Who cares about a silly 1099 form. If you added the income into your recievables you're all set.

1099's only matter to businesses that are run like a cash job under the table.


----------



## Snowpower (Sep 2, 2007)

Woodland;507545 said:


> Recieving a 1099 is a formality. Assuming that you know how much you made from him, just figure accordingly. You don't send a copy to the IRS. I get about a dozen of them each year and I rarely open them.

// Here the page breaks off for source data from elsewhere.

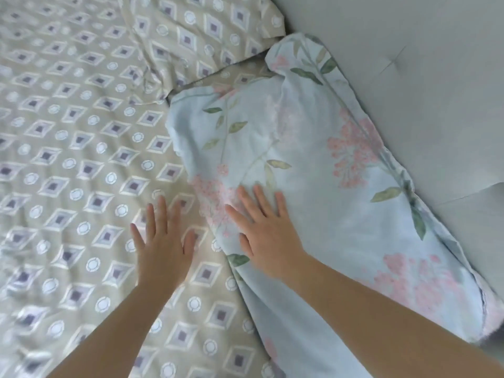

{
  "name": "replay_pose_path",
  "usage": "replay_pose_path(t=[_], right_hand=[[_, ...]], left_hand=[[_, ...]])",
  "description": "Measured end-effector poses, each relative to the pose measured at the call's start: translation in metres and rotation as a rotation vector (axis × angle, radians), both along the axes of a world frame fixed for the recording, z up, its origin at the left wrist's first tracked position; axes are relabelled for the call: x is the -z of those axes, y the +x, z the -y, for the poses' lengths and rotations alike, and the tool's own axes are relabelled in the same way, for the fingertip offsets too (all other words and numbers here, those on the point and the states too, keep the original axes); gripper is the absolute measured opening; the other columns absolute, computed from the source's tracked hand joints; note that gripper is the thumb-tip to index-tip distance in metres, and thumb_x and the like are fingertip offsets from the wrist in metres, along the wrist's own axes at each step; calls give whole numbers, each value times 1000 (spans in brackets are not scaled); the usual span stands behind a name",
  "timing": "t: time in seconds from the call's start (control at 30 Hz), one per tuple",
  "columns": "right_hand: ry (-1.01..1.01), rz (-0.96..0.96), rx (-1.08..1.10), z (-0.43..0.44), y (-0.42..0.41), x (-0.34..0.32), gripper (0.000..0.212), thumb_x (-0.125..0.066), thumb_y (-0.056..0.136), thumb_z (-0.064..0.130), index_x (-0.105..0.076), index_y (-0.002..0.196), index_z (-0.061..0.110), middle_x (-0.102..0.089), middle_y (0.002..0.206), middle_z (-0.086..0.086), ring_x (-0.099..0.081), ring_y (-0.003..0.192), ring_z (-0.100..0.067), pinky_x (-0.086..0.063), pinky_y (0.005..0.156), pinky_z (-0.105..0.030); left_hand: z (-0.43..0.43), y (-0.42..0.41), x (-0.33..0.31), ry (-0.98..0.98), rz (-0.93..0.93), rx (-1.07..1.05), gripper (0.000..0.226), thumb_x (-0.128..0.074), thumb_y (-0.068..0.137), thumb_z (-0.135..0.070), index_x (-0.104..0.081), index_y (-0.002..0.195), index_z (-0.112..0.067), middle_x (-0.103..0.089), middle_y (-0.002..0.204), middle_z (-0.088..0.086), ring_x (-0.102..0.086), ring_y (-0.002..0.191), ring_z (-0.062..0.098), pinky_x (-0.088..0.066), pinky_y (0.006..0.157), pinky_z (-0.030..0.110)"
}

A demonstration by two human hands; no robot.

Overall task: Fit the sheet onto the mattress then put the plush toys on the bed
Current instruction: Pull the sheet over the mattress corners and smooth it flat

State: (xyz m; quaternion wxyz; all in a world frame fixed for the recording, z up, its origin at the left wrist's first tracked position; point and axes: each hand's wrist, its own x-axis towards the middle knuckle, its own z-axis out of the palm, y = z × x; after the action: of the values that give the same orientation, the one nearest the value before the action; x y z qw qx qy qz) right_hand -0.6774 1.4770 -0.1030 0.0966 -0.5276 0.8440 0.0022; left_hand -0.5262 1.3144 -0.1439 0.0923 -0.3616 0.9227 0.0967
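Observation:
A beige sheet with a diamond and circle pattern covers the mattress across the left and middle of the view, lightly wrinkled. A pale blue floral pillow lies along the right side of the bed against the headboard. My left hand rests flat on the beige sheet with fingers spread. My right hand lies flat on the near end of the floral pillow, fingers apart. Neither hand holds anything. No plush toys are in view.
A second pillow in the same beige pattern lies at the top, next to the floral one. A grey padded headboard runs down the right side, with a tufted crease in it.

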Motion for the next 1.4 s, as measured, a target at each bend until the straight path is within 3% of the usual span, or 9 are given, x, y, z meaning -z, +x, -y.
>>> replay_pose_path(t=[0.13, 0.27, 0.43, 0.6, 0.77, 0.93, 1.13, 1.27, 1.4], right_hand=[[107, 32, -167, -16, 59, 8, 62, -67, 77, 33, -51, 137, 27, -36, 154, -9, -28, 144, -38, -22, 109, -68], [242, 77, -293, -52, 118, 13, 64, -72, 72, 37, -53, 132, 29, -40, 151, -10, -38, 138, -39, -32, 104, -67], [422, 105, -324, -73, 161, 1, 77, -85, 52, 39, -59, 125, 36, -43, 148, -17, -47, 130, -41, -42, 91, -68], [413, 87, -407, -48, 204, -10, 78, -70, 79, 30, -30, 146, 41, 2, 162, -9, -14, 146, -42, -25, 104, -70], [501, 208, -516, -31, 257, -6, 66, -49, 95, 23, -16, 149, 44, 22, 161, -3, 14, 148, -36, -14, 114, -58], [496, 200, -546, 6, 287, -24, 58, -41, 100, 23, -19, 150, 41, 18, 161, 2, 7, 150, -24, -14, 118, -49], [501, 171, -580, 64, 344, -38, 68, -44, 101, 25, -2, 153, 39, 14, 163, 1, 5, 151, -25, -15, 119, -50], [508, 158, -600, 109, 401, -36, 85, -55, 96, 24, 8, 152, 42, 20, 161, 2, 13, 149, -28, -19, 116, -53], [500, 197, -574, 160, 463, -22, 101, -61, 90, 18, 16, 147, 48, 33, 156, 4, 19, 147, -33, -19, 112, -62]], left_hand=[[-30, 84, -1, 2, 79, -53, 73, -23, 92, -50, -17, 153, -12, -16, 160, 13, -18, 146, 34, -27, 109, 63], [-67, 169, -7, 57, 203, -31, 73, -9, 95, -58, -24, 152, -15, -20, 160, 8, -23, 145, 32, -37, 104, 57], [-95, 246, -17, 131, 266, -100, 74, -29, 86, -60, -33, 149, -19, -30, 155, 9, -42, 134, 39, -46, 95, 59], [-85, 288, -37, 233, 275, -398, 80, -39, 92, -60, -1, 154, -25, 3, 162, 4, -14, 147, 30, -34, 108, 52], [-82, 335, -43, 408, 145, -901, 63, -53, 91, -47, -31, 140, -14, -53, 129, 7, -58, 113, 26, -50, 91, 40], [-68, 378, -54, 685, 129, -720, 49, -53, 87, -25, -48, 134, -41, -68, 101, 2, -65, 90, 21, -54, 81, 32], [-39, 442, -54, 462, 201, -775, 52, -58, 86, -11, -42, 134, -25, -49, 128, 1, -51, 118, 22, -46, 92, 34], [-7, 502, -52, 312, 218, -644, 93, -72, 81, -36, -11, 150, -29, 3, 160, 5, -8, 146, 34, -33, 108, 52], [35, 564, -40, 329, 262, -522, 125, -75, 71, -54, 22, 148, -38, 40, 151, 1, 29, 142, 35, -13, 108, 71]])
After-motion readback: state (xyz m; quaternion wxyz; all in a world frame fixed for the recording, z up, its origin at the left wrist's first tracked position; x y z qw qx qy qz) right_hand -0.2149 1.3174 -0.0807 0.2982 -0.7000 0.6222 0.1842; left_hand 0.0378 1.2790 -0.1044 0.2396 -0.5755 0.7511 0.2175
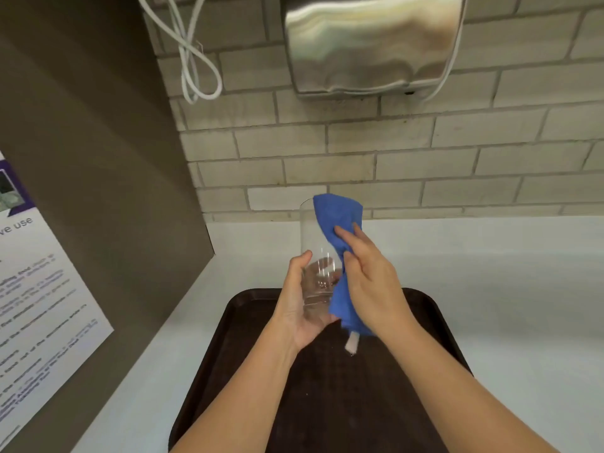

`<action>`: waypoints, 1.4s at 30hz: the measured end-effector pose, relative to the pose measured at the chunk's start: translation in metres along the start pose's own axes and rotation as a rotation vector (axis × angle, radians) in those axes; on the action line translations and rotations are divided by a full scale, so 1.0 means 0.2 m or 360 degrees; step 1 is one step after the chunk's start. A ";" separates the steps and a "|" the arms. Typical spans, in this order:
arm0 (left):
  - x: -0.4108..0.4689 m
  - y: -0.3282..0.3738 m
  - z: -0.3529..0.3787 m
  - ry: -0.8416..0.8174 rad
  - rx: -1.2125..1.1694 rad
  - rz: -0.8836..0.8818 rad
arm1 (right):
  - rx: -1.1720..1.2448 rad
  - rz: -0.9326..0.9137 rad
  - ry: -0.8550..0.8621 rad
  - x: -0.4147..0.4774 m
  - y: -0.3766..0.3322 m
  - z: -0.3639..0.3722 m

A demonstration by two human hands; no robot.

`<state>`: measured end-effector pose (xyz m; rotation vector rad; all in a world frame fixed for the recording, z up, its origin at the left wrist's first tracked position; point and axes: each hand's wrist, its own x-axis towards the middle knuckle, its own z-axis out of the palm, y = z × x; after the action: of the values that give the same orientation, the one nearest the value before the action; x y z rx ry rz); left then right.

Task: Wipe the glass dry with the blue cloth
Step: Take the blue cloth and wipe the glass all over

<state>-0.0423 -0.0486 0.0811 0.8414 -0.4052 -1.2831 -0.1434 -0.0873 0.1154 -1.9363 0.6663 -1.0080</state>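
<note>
Over the dark brown plastic tray [248,371] on the white counter [506,305], the left hand [299,308] is wrapped around the base of a tall clear drinking glass [315,256], holding it up, mouth pointing away. Right hand [372,282] has the crumpled blue cloth [340,220] pressed flat against the glass's right side, fingers mostly straight. Cloth's white tag [352,342] dangles below. Steel wall unit [369,44] sits up on the brick.
</note>
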 end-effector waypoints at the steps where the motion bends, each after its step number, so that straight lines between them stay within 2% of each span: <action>1: 0.00 -0.01 0.00 -0.0014 -0.0045 -0.0012 | 0.0027 0.0007 0.0033 0.05 -0.01 -0.01; 5: 0.02 -0.03 0.01 -0.0013 -0.0219 -0.0019 | 0.0348 0.0192 0.0140 0.20 -0.04 -0.05; 10: 0.02 -0.03 0.02 0.0056 -0.0203 0.0058 | 0.0622 0.0393 0.0151 0.19 0.01 -0.03; 14: 0.03 -0.05 0.03 0.0151 0.0031 0.0085 | 0.0616 0.0451 0.0167 0.17 0.06 -0.01; 18: 0.03 -0.03 0.06 0.0413 0.0471 0.0239 | 0.0527 0.0419 0.0272 0.17 0.07 -0.02; 21: 0.03 -0.01 0.08 0.0500 0.0776 0.0276 | 0.0497 0.0384 0.0321 0.17 0.06 -0.02; 24: 0.04 0.00 0.09 0.0512 0.0884 0.0265 | 0.0511 0.0362 0.0314 0.18 0.04 -0.01; 27: 0.05 0.01 0.09 0.0471 0.0780 0.0246 | 0.0589 0.0417 0.0269 0.22 0.01 -0.01; 31: 0.04 0.03 0.09 0.0499 0.0628 0.0470 | 0.0741 0.0630 0.0139 0.23 0.03 -0.02; 35: 0.05 0.07 0.11 0.0640 0.0577 0.0848 | 0.0891 0.0895 -0.0008 0.14 0.10 0.04; 39: 0.04 0.05 0.09 0.0643 0.0811 0.1078 | 0.1490 0.1204 -0.0023 0.07 0.13 0.07; 42: 0.04 0.01 0.05 0.0614 0.0992 0.1179 | 0.1672 0.1200 -0.0016 0.02 0.13 0.06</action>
<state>-0.0457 -0.0598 0.0865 1.2718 -0.7345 -0.2814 -0.1327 -0.0981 0.0899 -0.6743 0.5985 -0.6321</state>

Same here. I had my taxes done on 1/15 and recieved 2 1099's just yesterday. Never opened them, just put them with the tax packet.


----------



## bribrius (May 5, 2007)

Snowpower;508728 said:


> Who cares about a silly 1099 form. If you added the income into your recievables you're all set.
> 
> 1099's only matter to businesses that are run like a cash job under the table.


.......


----------



## Chris-R (Jul 9, 2005)

1099-MISC forms are required to be mailed by the payor by January 31 to payees who receive $600.00 or more during the year. Even if you don't receive a 1099 form, you are required to report your earnings on your taxes. Hopefully, you kept track of what you made.


----------



## mike33087 (Feb 9, 2005)

or you made less than 600.00 so u are free and clear


----------



## powerjoke (Nov 13, 2004)

everyone is always looking for tax and legal info on here.........but i tend to shy away from it........you never know who is "lurking" around the next corner

so to answer youre Q'..........what ever date is the last one legal, that's what i say


----------